Les professeurs leur ont fait visionner certaines vidéos incriminées, analysant leur « logique », démontrant leur flou et prouvant leur nocivité : « A quoi a-t-on affaire ? Allez, je vous aide : c’est comme au théâtre. Une mise en scène, exactement. Que remarquez-vous d’autre ? Quel est le temps utilisé ? Le conditionnel. Et quelle expression est répétée souvent ? “ Soi-disant ”. Quel est le but ? Quel est l’intérêt de poser une série de questions sans donner la réponse ? » Et les vidéos-exemples de 20 minutes sont l’occasion d’expliquer en quoi consiste le vrai travail des journalistes, « le croisement des sources, la vérification »
 

Pour demain : des cours au lycée et à l’université ?

 
« Travailler l’esprit critique » et « responsabiliser » les élèves sur la diffusion d’informations sur Internet ! Selon Najat Vallaud-Belkacem, notre ministre de l’Éducation nationale, « un jeune sur cinq adhère aux théories du complot ». Et depuis la mi-janvier, s’est mise en branle dans les écoles, collèges, lycées, une machine étatique impressionnante.
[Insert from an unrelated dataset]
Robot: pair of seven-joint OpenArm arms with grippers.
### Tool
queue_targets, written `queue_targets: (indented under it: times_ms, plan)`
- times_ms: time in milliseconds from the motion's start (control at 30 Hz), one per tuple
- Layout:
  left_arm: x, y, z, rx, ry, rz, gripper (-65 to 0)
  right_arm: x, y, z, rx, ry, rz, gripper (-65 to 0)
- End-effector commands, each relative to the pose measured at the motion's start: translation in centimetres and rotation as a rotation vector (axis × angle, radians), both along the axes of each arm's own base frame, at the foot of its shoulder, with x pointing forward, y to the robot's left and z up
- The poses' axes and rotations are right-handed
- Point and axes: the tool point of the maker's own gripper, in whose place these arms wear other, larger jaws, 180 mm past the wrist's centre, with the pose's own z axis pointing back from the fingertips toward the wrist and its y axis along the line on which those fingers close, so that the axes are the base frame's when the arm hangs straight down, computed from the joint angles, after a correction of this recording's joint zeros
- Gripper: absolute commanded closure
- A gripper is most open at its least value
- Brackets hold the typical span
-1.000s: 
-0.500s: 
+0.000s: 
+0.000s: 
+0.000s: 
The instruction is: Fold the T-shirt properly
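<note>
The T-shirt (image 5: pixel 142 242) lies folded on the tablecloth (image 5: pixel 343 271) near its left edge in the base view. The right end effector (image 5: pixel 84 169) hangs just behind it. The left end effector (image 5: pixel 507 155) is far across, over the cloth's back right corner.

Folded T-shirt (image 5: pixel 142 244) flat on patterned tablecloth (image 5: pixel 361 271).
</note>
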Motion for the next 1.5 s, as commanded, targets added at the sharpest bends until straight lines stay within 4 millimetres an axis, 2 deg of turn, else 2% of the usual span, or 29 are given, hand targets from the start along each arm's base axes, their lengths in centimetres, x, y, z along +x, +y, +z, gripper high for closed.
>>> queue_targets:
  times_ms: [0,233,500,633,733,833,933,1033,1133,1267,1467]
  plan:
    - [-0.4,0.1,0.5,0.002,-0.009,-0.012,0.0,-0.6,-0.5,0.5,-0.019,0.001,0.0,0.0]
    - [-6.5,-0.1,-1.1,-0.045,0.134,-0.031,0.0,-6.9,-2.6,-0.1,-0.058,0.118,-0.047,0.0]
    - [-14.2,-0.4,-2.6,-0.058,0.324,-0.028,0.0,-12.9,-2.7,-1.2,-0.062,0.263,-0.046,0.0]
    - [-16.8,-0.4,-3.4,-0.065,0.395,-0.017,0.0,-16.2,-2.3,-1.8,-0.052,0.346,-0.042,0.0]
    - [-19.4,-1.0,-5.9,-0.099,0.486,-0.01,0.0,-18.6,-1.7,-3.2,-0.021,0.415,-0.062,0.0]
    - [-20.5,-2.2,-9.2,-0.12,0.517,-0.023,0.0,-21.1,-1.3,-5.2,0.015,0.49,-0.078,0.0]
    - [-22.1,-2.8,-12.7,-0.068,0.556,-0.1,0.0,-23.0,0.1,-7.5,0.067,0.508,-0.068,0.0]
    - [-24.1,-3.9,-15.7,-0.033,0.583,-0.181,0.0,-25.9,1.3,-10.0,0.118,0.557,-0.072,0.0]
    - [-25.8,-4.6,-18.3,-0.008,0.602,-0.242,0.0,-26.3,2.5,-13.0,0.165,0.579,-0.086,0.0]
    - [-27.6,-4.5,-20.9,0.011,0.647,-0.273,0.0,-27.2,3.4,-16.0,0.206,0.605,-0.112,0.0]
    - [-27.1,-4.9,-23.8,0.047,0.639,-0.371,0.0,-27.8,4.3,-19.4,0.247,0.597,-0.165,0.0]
Éditions spéciales des journaux lycéens, expositions de dessins, émissions webradiophoniques, blogs réalisés par les élèves… Tout est bon au dire – surtout pas au laisser dire.
 
Le portail web « eduscol.education » de l’éducation nationale fournit une pleine page de documents, de références, de pistes de travail, pour « traiter » – avant même de parler de « complot » – ce sujet houleux. Les items sont attendus : accueil de l’émotion de l’élève, fondements de la République, laïcité, droits de l’homme… Et, bien évidemment, la liberté de la presse à la française, immense, la liberté d’expression sacralisée – pas du tout écornée par les lois Pleven, Gayssot et Perben qui au contraire l’auréolent. Des associations sont proposées dans cette éducation aux media, cette éducation à la citoyenneté : parmi cette toute petite dizaine, le MRAP, SOS Racisme, la LICRA.
 
Il y a un affolement réel de ces enseignants élevés au biberon du discours humaniste-républicain, devant la tranquillité de certains enfants disant regretter que les tueurs n’aient pas d’abord coupé les mains de leurs victimes… Il y a aussi la volonté de clore toute autre source d’informations que celle de ce discours officiel. Aux États-Unis, dans certains lycées et universités, est déjà proposé un cours, régulier celui-là, sur les théories du complot. Un démontage systématique et systémique qui va « des extraterrestres en passant par la musique et la culture pop jusqu’au 11 septembre ». La paranoïa n’est peut-être du côté que l’on croit.